# [TASK]
In the entries below, find the line containing "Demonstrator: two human" and the line containing "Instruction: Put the". Copy those two lines and everything between them exactly, without the pictures.

# [LISTED RECORDS]
# # # # #

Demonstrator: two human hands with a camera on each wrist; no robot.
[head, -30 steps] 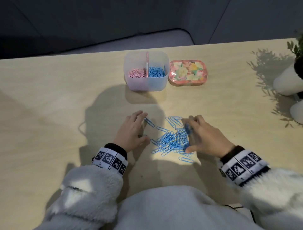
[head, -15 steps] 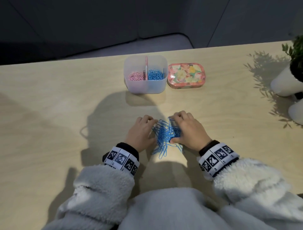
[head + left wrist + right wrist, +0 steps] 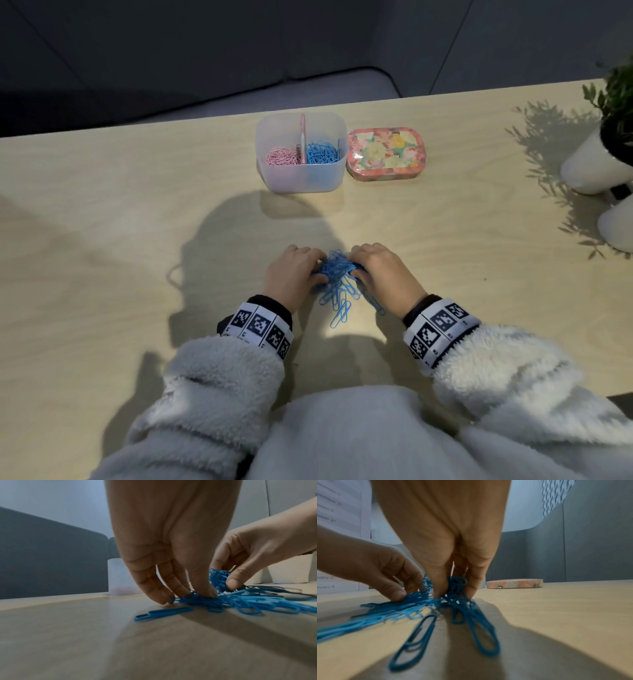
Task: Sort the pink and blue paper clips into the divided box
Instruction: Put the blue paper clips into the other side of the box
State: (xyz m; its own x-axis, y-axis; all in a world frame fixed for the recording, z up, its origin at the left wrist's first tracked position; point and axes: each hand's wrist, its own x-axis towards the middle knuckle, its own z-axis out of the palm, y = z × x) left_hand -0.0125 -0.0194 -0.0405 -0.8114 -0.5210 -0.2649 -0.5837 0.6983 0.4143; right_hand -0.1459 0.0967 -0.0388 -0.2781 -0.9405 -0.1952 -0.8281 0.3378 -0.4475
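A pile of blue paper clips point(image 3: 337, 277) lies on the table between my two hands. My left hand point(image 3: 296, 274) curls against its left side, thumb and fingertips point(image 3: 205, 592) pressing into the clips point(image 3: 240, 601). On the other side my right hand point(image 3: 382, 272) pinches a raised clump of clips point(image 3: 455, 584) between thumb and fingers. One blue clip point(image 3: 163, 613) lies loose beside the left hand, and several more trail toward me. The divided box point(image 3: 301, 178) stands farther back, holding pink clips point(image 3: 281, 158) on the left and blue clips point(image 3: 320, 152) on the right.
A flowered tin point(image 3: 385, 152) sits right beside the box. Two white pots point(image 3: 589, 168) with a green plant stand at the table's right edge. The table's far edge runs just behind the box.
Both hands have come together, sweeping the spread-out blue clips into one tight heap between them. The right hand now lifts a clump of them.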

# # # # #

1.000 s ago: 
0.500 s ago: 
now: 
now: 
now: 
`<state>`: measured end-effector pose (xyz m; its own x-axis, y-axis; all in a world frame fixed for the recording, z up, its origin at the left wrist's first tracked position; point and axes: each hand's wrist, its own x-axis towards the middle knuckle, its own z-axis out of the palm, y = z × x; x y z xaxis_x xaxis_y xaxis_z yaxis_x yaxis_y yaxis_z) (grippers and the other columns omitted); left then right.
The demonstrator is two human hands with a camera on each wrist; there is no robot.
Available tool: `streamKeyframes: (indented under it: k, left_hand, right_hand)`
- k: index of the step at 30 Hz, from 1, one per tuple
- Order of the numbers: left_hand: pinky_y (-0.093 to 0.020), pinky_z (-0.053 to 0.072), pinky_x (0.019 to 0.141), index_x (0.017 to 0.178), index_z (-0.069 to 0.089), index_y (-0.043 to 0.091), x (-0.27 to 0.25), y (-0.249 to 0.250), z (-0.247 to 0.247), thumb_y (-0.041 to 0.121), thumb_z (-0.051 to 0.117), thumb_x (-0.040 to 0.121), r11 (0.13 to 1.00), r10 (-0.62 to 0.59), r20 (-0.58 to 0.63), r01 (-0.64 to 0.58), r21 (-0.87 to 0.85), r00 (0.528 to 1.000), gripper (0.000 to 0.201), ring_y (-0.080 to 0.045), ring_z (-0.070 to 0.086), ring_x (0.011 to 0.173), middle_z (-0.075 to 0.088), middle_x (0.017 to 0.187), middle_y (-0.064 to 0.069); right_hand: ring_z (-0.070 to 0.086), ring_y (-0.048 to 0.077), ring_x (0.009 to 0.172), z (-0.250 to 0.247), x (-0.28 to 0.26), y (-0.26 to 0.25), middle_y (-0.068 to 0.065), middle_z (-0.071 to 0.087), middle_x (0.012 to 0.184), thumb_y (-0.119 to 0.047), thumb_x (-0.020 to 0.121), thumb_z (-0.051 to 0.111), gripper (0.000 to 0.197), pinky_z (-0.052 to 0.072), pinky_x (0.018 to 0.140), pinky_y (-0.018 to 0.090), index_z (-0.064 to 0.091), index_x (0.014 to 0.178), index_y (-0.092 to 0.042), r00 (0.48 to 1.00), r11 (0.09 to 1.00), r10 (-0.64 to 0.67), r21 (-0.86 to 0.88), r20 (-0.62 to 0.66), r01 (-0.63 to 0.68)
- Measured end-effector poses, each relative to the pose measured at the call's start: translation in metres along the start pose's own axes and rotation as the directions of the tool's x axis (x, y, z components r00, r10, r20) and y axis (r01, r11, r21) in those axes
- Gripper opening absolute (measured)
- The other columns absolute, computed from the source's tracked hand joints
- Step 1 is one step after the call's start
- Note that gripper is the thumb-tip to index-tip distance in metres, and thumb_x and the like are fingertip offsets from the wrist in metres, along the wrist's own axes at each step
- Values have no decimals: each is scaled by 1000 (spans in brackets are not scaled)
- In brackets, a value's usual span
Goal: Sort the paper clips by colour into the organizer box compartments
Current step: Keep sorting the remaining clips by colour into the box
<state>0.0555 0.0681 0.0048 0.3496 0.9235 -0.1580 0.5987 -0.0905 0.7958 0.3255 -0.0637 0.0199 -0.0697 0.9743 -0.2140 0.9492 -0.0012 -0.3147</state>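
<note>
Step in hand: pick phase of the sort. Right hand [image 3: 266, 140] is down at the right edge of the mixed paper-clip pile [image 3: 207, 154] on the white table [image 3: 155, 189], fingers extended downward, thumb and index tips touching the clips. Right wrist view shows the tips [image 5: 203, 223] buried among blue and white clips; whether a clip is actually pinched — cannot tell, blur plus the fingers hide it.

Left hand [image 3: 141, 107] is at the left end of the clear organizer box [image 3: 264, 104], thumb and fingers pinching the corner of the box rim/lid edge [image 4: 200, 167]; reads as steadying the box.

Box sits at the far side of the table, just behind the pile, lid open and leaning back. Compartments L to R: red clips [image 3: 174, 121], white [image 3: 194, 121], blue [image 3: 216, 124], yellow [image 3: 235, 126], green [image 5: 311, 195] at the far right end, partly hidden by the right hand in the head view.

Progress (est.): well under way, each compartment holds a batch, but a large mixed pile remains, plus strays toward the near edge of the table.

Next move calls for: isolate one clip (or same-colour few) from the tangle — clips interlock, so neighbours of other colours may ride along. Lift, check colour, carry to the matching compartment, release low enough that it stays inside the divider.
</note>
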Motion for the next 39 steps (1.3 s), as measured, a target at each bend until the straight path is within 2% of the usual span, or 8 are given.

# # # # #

# [TASK ANSWER]
Demonstrator: two human hands with a camera on each wrist; no robot.
[head, -30 steps] 
[head, -15 steps] 
[head + left wrist + right wrist, +0 steps] 
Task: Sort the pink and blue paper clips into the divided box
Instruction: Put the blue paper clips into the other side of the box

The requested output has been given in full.